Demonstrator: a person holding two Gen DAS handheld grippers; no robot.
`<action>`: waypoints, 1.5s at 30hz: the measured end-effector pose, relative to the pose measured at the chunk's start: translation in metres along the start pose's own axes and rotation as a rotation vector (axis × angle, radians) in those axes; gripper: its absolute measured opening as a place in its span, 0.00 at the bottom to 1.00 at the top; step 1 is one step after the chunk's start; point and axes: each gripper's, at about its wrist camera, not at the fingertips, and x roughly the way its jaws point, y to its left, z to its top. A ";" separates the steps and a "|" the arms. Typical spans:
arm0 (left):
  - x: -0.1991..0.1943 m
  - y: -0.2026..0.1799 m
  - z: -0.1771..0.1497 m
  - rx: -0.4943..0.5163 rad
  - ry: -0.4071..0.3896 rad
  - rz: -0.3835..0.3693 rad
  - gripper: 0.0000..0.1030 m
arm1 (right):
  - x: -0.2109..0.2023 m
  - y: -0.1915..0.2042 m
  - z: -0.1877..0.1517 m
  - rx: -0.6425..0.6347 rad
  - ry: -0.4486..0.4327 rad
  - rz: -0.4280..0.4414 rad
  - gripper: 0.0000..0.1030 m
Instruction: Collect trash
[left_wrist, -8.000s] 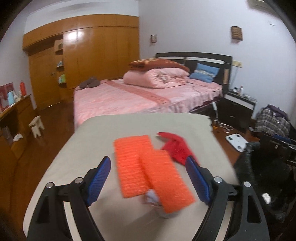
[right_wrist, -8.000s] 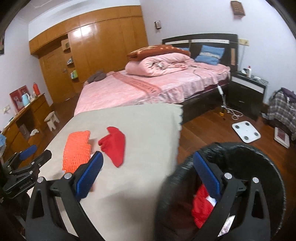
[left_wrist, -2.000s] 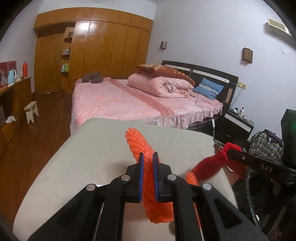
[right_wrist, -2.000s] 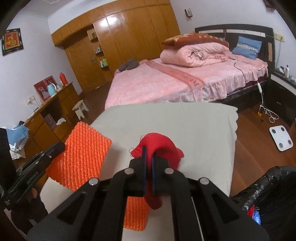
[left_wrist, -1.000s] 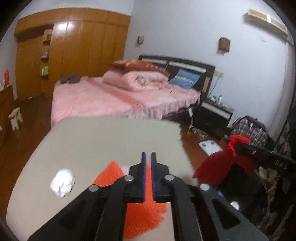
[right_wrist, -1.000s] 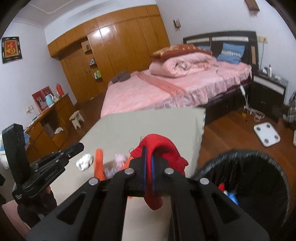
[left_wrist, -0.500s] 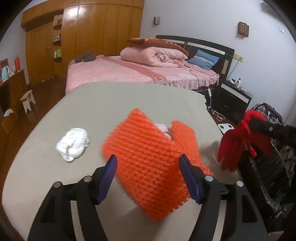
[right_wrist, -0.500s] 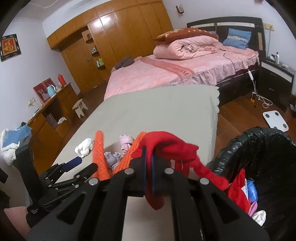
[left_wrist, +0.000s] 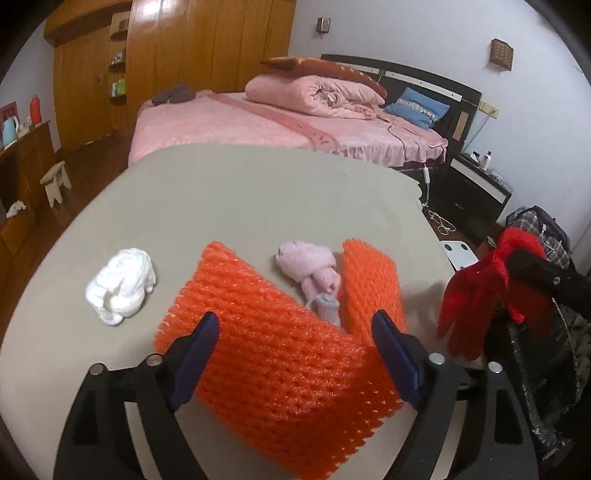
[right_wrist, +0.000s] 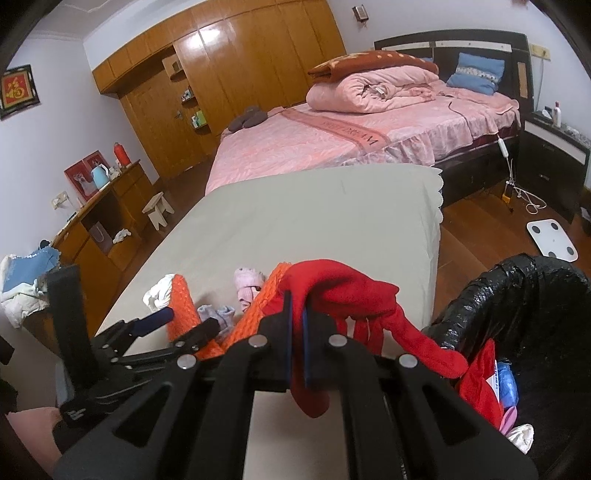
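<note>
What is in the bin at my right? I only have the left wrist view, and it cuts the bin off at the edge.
Observer: The black-lined trash bin already holds a red piece, a blue scrap and a white wad.
Operator: Is the red glove over the opening?
Observer: Not clearly. The red glove hangs from the right gripper, and its dangling end reaches only about the bin's near rim.
Operator: Are the right jaws closed on it?
Observer: Yes, they are shut, with the glove's cloth pinched between them.
</note>
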 end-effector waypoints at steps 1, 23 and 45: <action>0.000 0.001 -0.002 -0.003 0.006 -0.006 0.71 | 0.000 -0.001 0.002 0.000 0.001 0.001 0.04; -0.068 0.024 0.008 -0.036 -0.135 -0.099 0.13 | -0.027 0.011 0.014 -0.025 -0.059 0.011 0.04; -0.122 -0.011 0.051 0.018 -0.286 -0.184 0.13 | -0.076 0.015 0.036 -0.042 -0.160 0.018 0.04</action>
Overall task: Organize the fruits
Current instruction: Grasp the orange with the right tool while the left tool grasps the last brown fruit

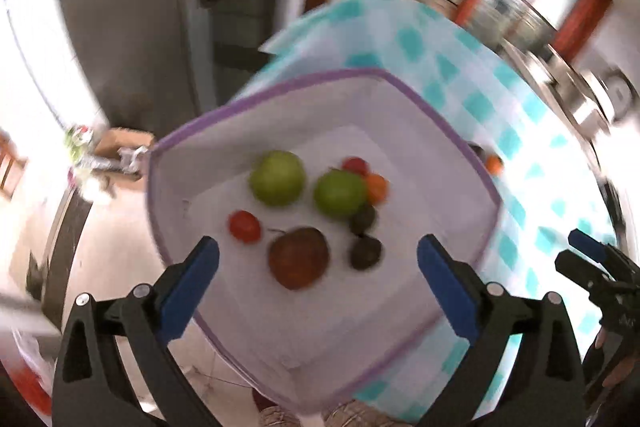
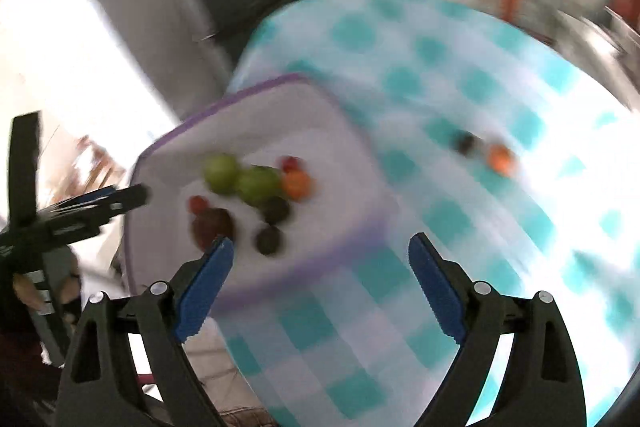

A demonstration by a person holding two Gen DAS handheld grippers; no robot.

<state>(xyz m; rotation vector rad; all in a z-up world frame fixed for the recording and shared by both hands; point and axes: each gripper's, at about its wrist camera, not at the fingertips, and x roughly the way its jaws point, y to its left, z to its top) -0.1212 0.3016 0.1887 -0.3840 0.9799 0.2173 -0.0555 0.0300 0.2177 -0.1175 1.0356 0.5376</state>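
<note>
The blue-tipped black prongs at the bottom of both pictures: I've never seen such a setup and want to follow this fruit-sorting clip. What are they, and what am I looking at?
They are hand-held two-finger grippers, one in each of a person's hands, each with a wide-angle camera looking along its fingers. One picture comes from the left gripper, the other from the right gripper. Both stand open and hold nothing. Below them is a table with a teal-and-white checked cloth and a white tray with a purple rim. In the tray lie two green fruits, a brownish-red one, small red, orange and dark ones. Still out on the cloth are one orange fruit and one dark fruit. The blur comes from motion.
</note>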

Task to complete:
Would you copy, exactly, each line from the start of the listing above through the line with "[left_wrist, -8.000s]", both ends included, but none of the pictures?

Completed exercise:
Demonstrator: a person holding two Gen DAS handheld grippers; no robot.
`<action>`: waypoints, 1.5s at 30hz: the measured end-effector pose, relative to the pose measured at the chunk's start: translation in metres along the start pose's own axes and rotation as a rotation vector (axis × angle, radians) in those axes; gripper: its absolute measured opening as a place in its span, 0.00 at the bottom to 1.00 at the top; step 1 is one step after the chunk's start; point and axes: each gripper's, at about its wrist camera, not at the fingertips, and x roughly the way its jaws point, y to its left, z to its top. A ";" separates the steps and a "|" the arms. Typical spans:
arm0 (left):
  - x: -0.1991..0.1943 m
  - y: -0.2026..0.1799 m
  - z: -0.1771..0.1497 m
  - rx: -0.4943..0.5163 rad
  - ry: -0.4071..0.3896 rad
  - rz: -0.3835..0.3693 rad
  - gripper: 0.0000..0.1030 m
arm1 (right):
  - x: -0.2109..0.2023 m
  - y: -0.1915..0.2042 m
  - z: -0.1877..0.1517 m
  - rx: -0.6425..0.6347 rad
  - ry: -0.4486..0.4327 rad
  - rz: -0.4280..0.4414 rad
  - gripper: 0.0000..0.1030 m
Instruction: Collect trash
[left_wrist, -8.000s] 

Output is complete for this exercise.